| Exercise |
With the pictures left out, restate exactly the part below that opens with the line containing "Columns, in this" and closes with the line containing "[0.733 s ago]".

====

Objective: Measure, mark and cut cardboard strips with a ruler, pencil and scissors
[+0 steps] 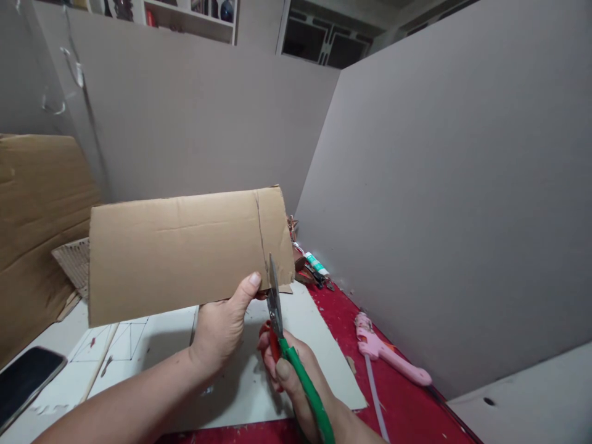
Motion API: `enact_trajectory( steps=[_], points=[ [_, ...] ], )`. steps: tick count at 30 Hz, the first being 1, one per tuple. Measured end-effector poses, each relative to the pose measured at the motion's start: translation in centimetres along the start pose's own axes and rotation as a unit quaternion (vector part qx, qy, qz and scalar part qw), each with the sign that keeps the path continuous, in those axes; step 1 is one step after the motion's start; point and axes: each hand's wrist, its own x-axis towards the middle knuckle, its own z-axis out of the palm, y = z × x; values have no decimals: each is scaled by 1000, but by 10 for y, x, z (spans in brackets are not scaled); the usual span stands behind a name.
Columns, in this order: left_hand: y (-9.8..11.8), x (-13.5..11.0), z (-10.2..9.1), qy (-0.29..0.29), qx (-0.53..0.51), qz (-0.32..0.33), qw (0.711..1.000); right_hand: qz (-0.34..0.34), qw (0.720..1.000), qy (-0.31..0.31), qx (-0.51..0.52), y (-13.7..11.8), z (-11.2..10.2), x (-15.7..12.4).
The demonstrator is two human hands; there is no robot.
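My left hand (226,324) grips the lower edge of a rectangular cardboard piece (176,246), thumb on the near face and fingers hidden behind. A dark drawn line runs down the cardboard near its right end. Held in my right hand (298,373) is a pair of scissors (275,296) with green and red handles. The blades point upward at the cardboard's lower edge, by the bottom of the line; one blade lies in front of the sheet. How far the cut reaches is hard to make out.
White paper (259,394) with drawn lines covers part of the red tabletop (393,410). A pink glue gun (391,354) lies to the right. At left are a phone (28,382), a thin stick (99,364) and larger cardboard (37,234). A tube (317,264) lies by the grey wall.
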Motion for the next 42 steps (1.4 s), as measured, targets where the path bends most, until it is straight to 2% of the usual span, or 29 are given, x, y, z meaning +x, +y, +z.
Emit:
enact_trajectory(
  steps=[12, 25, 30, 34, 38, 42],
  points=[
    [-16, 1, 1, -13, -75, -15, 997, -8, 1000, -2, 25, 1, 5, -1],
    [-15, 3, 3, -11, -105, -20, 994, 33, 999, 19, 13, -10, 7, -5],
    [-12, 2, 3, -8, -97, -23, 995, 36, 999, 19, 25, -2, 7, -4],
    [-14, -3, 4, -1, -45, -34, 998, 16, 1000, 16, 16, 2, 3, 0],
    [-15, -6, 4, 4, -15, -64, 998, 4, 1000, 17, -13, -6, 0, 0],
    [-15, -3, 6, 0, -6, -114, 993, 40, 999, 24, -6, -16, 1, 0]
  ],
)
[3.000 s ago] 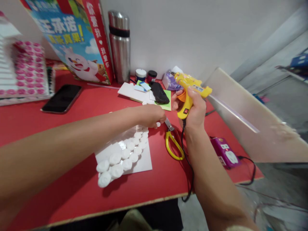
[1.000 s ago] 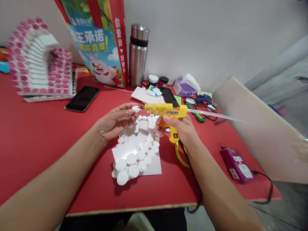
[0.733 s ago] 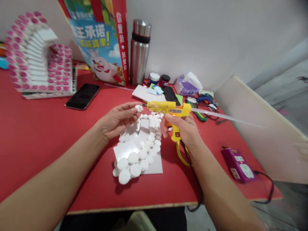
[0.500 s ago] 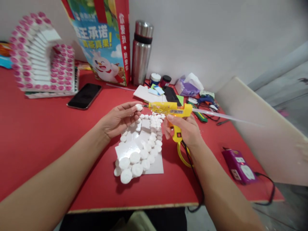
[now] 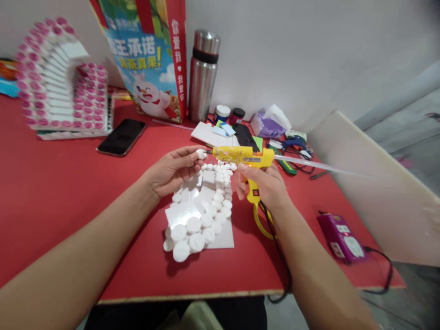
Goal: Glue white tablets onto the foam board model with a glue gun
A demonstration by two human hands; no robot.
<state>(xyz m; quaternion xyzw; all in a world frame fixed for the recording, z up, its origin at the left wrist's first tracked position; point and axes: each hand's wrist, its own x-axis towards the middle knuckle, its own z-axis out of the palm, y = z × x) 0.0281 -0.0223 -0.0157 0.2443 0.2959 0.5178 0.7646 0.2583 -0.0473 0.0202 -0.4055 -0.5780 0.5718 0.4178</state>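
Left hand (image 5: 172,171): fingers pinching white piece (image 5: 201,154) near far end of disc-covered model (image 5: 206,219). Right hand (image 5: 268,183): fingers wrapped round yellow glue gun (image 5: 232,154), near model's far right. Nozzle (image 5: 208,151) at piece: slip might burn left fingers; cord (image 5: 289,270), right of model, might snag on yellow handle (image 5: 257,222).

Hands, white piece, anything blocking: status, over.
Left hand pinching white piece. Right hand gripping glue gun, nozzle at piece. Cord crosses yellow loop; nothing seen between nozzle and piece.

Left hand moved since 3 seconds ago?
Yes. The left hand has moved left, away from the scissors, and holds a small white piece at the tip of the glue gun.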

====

| Response below |
Columns, in this order: left_hand: y (-9.8..11.8), x (-13.5..11.0), z (-10.2..9.1), qy (-0.29..0.29), qx (-0.53..0.51), qz (-0.32..0.33), qw (0.711..1.000); right_hand: qz (-0.34..0.34), qw (0.720..1.000), qy (-0.31..0.31), qx (-0.51..0.52), y (-13.7..11.8), z (-11.2..10.2), x (-15.7..12.4).
The demonstrator is two human hands; there is no robot.
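My left hand (226,324) grips the lower edge of a rectangular cardboard piece (176,246), thumb on the near face and fingers hidden behind. A dark drawn line runs down the cardboard near its right end. Held in my right hand (298,373) is a pair of scissors (275,296) with green and red handles. The blades point upward at the cardboard's lower edge, by the bottom of the line; one blade lies in front of the sheet. How far the cut reaches is hard to make out.
White paper (259,394) with drawn lines covers part of the red tabletop (393,410). A pink glue gun (391,354) lies to the right. At left are a phone (28,382), a thin stick (99,364) and larger cardboard (37,234). A tube (317,264) lies by the grey wall.
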Motion for the next 42 steps (1.4 s), as measured, targets where the path bends most, until it is straight to 2% of the usual span, or 29 are given, x, y, z meaning +x, +y, +z.
Emit:
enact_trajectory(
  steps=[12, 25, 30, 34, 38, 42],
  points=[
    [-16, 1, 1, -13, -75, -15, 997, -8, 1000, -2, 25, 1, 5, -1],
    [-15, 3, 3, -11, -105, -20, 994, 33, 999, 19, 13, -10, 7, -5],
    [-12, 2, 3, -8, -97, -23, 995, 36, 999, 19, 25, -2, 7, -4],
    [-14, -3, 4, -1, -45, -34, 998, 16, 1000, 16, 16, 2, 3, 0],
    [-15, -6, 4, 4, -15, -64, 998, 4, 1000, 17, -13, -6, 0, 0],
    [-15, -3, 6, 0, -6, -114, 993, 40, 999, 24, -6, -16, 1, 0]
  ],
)
[3.000 s ago] 
[1.000 s ago] 
[0.733 s ago] 

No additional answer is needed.